In this case it isn’t just the same sport, men’s basketball, it’s the same coaching staff, Rick Pitino’s. And forget five years, Louisville didn’t make it five months.

The first, with the strippers and the prostitutes, occurred because of the direct actions of director of basketball operations Andre McGee, who was gone by the time the sanctions hit. This one, if true, would be the associate head coach.

Perhaps even worse for Louisville, this trial isn’t even half over. The prosecution has already stated, without details, that another assistant coach, Jordan Fair, paid $900 to a separate student athlete at an undisclosed time. It is also possible that a secret recording of a meeting in Las Vegas may be introduced featuring Fair. That’s three separate members of Pitino’s staff that would be implicated.

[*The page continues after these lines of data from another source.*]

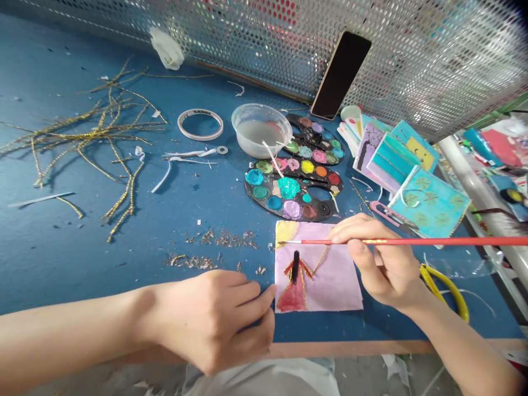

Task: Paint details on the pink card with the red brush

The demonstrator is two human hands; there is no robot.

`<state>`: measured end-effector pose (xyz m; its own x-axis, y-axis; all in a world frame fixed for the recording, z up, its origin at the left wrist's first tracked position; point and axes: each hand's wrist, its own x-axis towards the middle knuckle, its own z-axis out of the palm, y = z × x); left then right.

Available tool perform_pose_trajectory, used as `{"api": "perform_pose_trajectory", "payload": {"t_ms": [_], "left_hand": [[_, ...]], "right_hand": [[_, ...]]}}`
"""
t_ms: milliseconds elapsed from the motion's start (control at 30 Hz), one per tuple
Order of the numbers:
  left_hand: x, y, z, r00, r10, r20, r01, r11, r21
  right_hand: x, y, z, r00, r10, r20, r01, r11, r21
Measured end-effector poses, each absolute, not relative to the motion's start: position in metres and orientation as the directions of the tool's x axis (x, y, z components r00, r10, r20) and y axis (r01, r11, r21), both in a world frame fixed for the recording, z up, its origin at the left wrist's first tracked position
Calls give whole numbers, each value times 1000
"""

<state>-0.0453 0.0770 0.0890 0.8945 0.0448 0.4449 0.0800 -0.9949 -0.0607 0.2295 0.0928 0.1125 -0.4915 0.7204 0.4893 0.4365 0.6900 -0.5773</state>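
Note:
In my right hand (383, 264) is a thin red paintbrush (437, 241), pinched between thumb and fingers. Its bristles reach the yellow corner of a small painted card (334, 280). Lilac covers most of the card; on it is a long-haired figure (296, 286) in a red dress with gold outlines. A gold line runs up from the figure's arm. My left hand (223, 313) is closed beside the card's left edge, the index fingertip at that edge. Its thumb is hidden, and I cannot see whether anything is inside. Just beyond the card lies a black paint palette (270, 190) holding many colours.
A second palette (297, 122), a water bowl (259, 132) and a tape roll (200, 124) stand behind. Gold cords (99, 132) spread left. At right are painted cards (429, 198) and yellow-handled scissors (456, 291). A phone (342, 74) leans on the metal mesh (256, 60).

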Motion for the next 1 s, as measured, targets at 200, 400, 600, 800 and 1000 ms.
{"api": "perform_pose_trajectory", "payload": {"t_ms": [200, 400, 600, 800, 1000], "left_hand": [[-45, 77, 88, 885, 42, 463, 78, -995, -60], [-45, 77, 87, 887, 40, 461, 70, -996, -49], [-44, 77, 89, 889, 38, 455, 66, -997, -46], [-44, 78, 89, 886, 34, 462, 63, -997, -47], [-44, 80, 86, 882, 4, 471, 44, -996, -75]], "right_hand": [[231, 93, 112, -461, 731, 504, 433, 681, -591], [232, 95, 109, -420, 721, 551, 455, 693, -559], [231, 97, 108, -449, 711, 542, 427, 703, -568], [235, 101, 106, -362, 733, 576, 499, 674, -544], [235, 101, 107, -397, 715, 575, 486, 696, -528]]}}
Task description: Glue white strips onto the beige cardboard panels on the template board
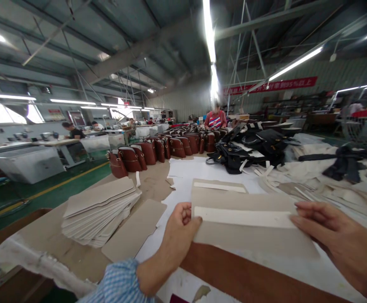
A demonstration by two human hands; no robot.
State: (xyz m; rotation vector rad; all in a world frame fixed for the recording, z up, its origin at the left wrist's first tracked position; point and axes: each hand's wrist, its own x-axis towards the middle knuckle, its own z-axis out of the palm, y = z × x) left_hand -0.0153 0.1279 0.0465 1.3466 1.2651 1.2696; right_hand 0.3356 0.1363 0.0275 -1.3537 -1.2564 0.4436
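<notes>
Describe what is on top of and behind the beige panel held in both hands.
A white strip lies across the beige panel. Behind, past its far edge, a second beige piece peeks out, bearing another white strip; the panel hides the rest.

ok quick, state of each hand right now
Left hand: closed, gripping the beige panel at its left edge.
Right hand: closed, gripping its right edge.

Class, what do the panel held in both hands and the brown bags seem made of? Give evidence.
Panel: probably matte cardboard or fibreboard, being thin, flat and beige. Brown bags: leather or imitation, judging by smooth, faintly shiny sides; which is unclear.
</notes>
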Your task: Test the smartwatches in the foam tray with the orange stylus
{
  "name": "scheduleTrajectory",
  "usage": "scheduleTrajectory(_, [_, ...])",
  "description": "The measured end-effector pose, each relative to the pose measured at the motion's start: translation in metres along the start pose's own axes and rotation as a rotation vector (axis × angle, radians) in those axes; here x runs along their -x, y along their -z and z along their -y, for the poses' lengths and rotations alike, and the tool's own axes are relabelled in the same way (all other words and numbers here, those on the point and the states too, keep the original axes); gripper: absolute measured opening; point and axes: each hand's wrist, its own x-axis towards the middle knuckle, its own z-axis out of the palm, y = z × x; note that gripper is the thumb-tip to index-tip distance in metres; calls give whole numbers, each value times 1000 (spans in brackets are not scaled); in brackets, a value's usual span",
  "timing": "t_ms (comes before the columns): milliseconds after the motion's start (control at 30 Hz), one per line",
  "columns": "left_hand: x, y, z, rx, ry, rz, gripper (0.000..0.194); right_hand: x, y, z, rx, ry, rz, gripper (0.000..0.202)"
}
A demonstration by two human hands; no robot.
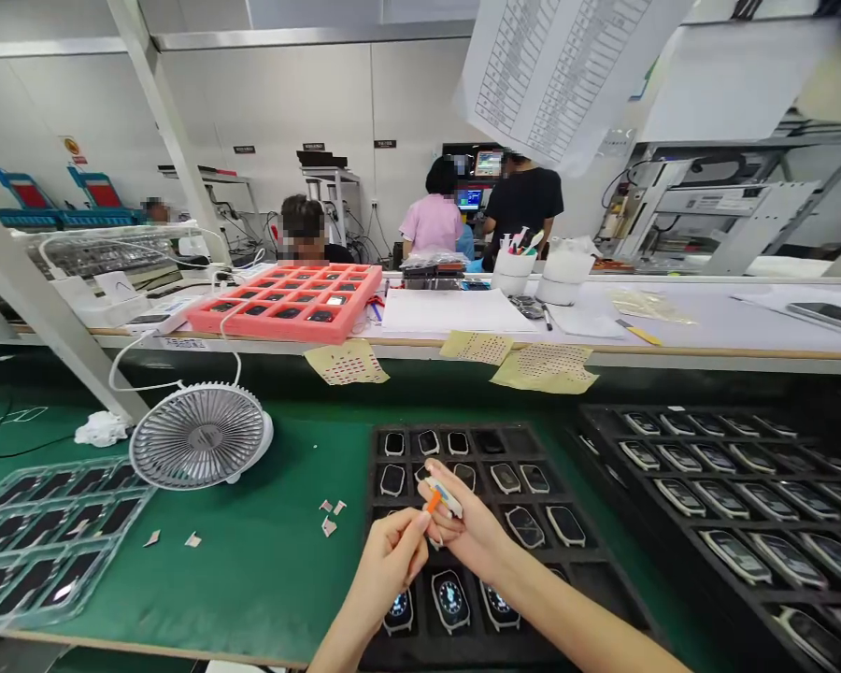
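Observation:
My left hand [394, 553] pinches a small orange piece [433, 502], thin like the tip of a stick; its exact kind cannot be made out. Fingers curled, my right hand [471, 523] holds a small watch case [449, 498] tilted, with white and blue showing on it. The orange piece touches or nearly touches this case. Both hands are above a black foam tray [606, 584] with watch cases in its pockets. Along its near row, a watch [450, 598] and its neighbours show lit dials. My hands and forearms hide part of the tray.
A second black tray [673, 551] of watches stands at right. On the left are a round fan [203, 437], a clear tray [130, 523] of dark screens and scraps [329, 526]. A pink foam tray [354, 318] sits on the shelf; people [434, 220] are behind it.

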Motion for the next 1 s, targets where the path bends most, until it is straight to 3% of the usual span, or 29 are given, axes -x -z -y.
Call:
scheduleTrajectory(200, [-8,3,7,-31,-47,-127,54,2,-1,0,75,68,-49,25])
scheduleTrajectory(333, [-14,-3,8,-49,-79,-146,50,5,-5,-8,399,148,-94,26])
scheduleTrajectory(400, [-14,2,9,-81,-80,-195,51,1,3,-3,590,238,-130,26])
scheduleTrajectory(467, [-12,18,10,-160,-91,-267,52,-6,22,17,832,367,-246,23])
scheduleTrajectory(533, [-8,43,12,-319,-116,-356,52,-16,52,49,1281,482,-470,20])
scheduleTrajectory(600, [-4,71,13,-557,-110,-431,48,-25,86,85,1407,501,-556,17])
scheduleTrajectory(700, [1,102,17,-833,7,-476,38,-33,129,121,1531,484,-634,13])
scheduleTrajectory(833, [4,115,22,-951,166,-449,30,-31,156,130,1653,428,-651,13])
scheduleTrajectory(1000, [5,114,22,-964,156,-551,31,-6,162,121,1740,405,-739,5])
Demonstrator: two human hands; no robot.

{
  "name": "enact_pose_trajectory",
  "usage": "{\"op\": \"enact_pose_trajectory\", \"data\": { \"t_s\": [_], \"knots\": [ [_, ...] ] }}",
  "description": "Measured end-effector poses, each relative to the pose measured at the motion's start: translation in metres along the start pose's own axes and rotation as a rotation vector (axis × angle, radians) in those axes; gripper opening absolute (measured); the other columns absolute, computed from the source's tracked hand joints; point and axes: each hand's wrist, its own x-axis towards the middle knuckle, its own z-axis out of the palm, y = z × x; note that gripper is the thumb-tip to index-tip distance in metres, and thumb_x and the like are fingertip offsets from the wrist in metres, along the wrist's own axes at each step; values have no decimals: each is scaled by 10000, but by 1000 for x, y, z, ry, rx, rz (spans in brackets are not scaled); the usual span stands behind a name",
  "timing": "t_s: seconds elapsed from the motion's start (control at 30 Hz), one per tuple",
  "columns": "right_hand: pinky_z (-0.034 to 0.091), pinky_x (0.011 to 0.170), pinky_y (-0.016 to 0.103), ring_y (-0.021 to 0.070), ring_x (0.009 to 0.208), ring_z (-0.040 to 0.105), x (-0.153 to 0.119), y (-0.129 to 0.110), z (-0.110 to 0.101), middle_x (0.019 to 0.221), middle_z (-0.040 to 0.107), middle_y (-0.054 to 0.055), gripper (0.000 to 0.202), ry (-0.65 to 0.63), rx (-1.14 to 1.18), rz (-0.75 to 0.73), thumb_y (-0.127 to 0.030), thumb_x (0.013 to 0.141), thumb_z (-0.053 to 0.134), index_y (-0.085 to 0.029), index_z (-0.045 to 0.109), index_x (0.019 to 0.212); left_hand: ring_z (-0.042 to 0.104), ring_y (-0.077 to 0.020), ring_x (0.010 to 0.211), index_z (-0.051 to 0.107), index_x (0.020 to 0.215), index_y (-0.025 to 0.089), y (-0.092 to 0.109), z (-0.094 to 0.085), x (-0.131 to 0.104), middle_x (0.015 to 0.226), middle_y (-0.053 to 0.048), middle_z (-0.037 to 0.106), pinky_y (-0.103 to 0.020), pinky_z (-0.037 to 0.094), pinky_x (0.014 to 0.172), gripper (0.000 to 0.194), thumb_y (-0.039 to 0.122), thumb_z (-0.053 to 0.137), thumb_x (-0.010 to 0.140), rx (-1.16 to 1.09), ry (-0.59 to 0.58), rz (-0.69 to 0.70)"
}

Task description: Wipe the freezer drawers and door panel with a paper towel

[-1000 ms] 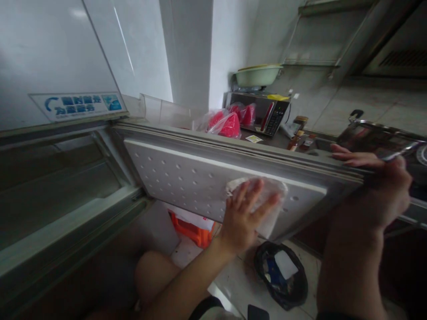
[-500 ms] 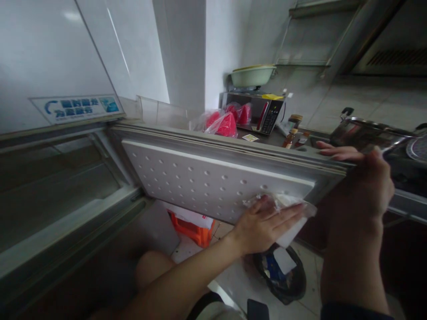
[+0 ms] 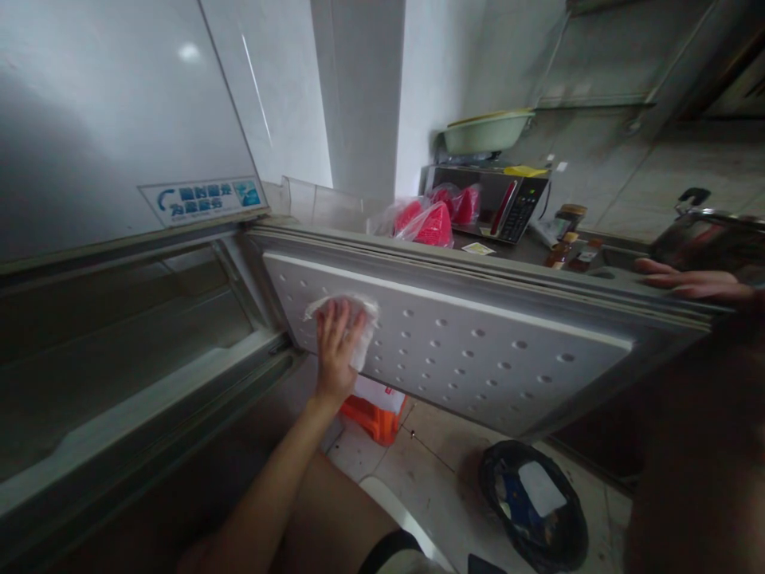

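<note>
My left hand presses a thin white wipe flat against the inner panel of the open refrigerator door, towards its hinge side. The fingers lie over the wipe and part of it shows around them. The panel is white, with rows of small round dimples. At the far right, the fingers of my right hand are hooked over the upper edge of the same door. The rest of that hand is dark and partly cut off by the frame.
Left of the door is the open refrigerator compartment. Below stand a black-lined trash bin and an orange stool. Behind the door, a counter carries a microwave, pink items in plastic bags, small bottles and a pot.
My left hand has moved the wipe left across the panel, from near the free edge to near the hinge side. My right hand stays on the door edge. The view has shifted left.
</note>
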Motion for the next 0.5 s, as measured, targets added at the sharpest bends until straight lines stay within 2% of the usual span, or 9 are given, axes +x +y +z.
{"op": "enact_pose_trajectory", "data": {
  "t_s": [0.1,0.23,0.33,0.5],
  "knots": [
    [373,1062,576,249,728,683,1,3,1,531,588,57,586,35,-5,-44,-211,896,227,-210,651,491,139,-206,1504,316,1519,282,-27,-12,4,1631,2,184,-439,107,1232,680,41,354,884,-95,156,-227],
    [365,1056,591,263,735,691,2,4,2,550,603,61,594,35,-37,-44,-236,901,221,-216,646,486,194,-177,1492,412,1480,193,-44,-21,27,1611,-36,254,-349,118,1233,624,72,383,868,-199,342,-437],
    [377,1043,572,256,752,691,1,4,1,569,610,52,608,18,-42,-30,-242,918,212,-214,657,505,229,-171,1481,468,1442,162,-47,-28,48,1579,-51,337,-324,134,1229,575,104,405,873,-215,397,-483],
    [391,1023,532,250,734,683,0,4,2,554,593,46,621,-5,-36,-46,-265,925,215,-211,672,509,237,-190,1480,583,1339,176,-45,-38,67,1563,-60,372,-319,153,1228,462,144,405,914,-190,374,-407]
  ]
}}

The NCAA has brought out the death penalty only once, barring the SMU football team from playing the 1987 season and limiting the 1988 season to only home games for violating NCAA rules while on probation. The school decided to sit out 1988 also.

This is similar, sort of. Prostitutes, strippers and then alleged direct cash payments, only not from rogue boosters or in the shadows via agents, but Pitino’s own hand-picked staff members.

If the committee on infractions doesn’t have the courage to implement the death penalty on that, then the NCAA should just give up and take it off the books.